Controlling Query Processing
Building on the previous Cypher guides, this guide shows how to handle returning results in various ways, aggregating data, and using Cypher functions. Upon finishing this guide, you should be able to write and understand queries using these capabilities.
You should be familiar with graph database concepts and the property graph model. This guide is a continuation of the concepts discussed in the previous Cypher sections. You should be familiar with MATCH, Create/Update/Delete, and Filtering concepts before walking through this guide.
Beginner
Recap: Our Example Graph
All of our examples will continue with the graph example we have been using in the previous guides. Below is an image of the graph to familiarize yourself with the nodes and relationships used throughout this page.
Aggregation in Cypher
Helpful aggregation operations, such as calculating averages, sums, percentiles, minimum/maximum, and counts are available in Cypher. You may find many of these have similar syntax to other query language operations, but Cypher does work slightly differently with aggregation.
In Cypher, you do not need to specify a grouping key. It implicitly groups by a non-aggregate field in the return clause. This might seem much easier than more verbose syntax in other languages, but opinions may vary.
Aggregating by Count
Sometimes you only need to return a count of the results found in the database, rather than returning the objects themselves.
The count()
function in Cypher allows you to count the number of occurences of entities, relationships, or results returned.
There are two different ways you can count return results from your query.

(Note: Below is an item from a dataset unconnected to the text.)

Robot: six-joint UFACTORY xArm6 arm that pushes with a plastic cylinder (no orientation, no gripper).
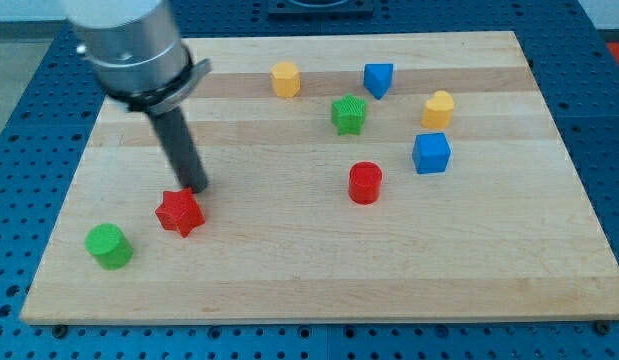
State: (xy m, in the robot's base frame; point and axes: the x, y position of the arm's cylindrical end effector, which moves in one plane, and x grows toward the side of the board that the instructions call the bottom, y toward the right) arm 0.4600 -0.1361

The first is by using count(n)
to count the number of occurences of n
and does not include null
values.
You can specify nodes, relationships, or properties within the parentheses for Cypher to count.
The second way to count results is with count(*)
, which counts the number of result rows returned (including those with null
values).
In our data set, some of our Person
nodes have a Twitter handle, but others do not.
If we run the first example query below, you will see that we have the twitter
property has a value for four people and is null
for the other five people.
The second and third queries show how to use the different count options.
//Query1: see the list of Twitter handle values for Person nodes
MATCH (p:Person)
RETURN p.twitter;
//Query2: count of the non-null `twitter` property of the Person nodes
MATCH (p:Person)
RETURN count(p.twitter);
//Query3: count on the Person nodes
MATCH (p:Person)
RETURN count(*);
Aggregating Values
The collect()
function in Cypher gives you the capability to aggregate values into a list.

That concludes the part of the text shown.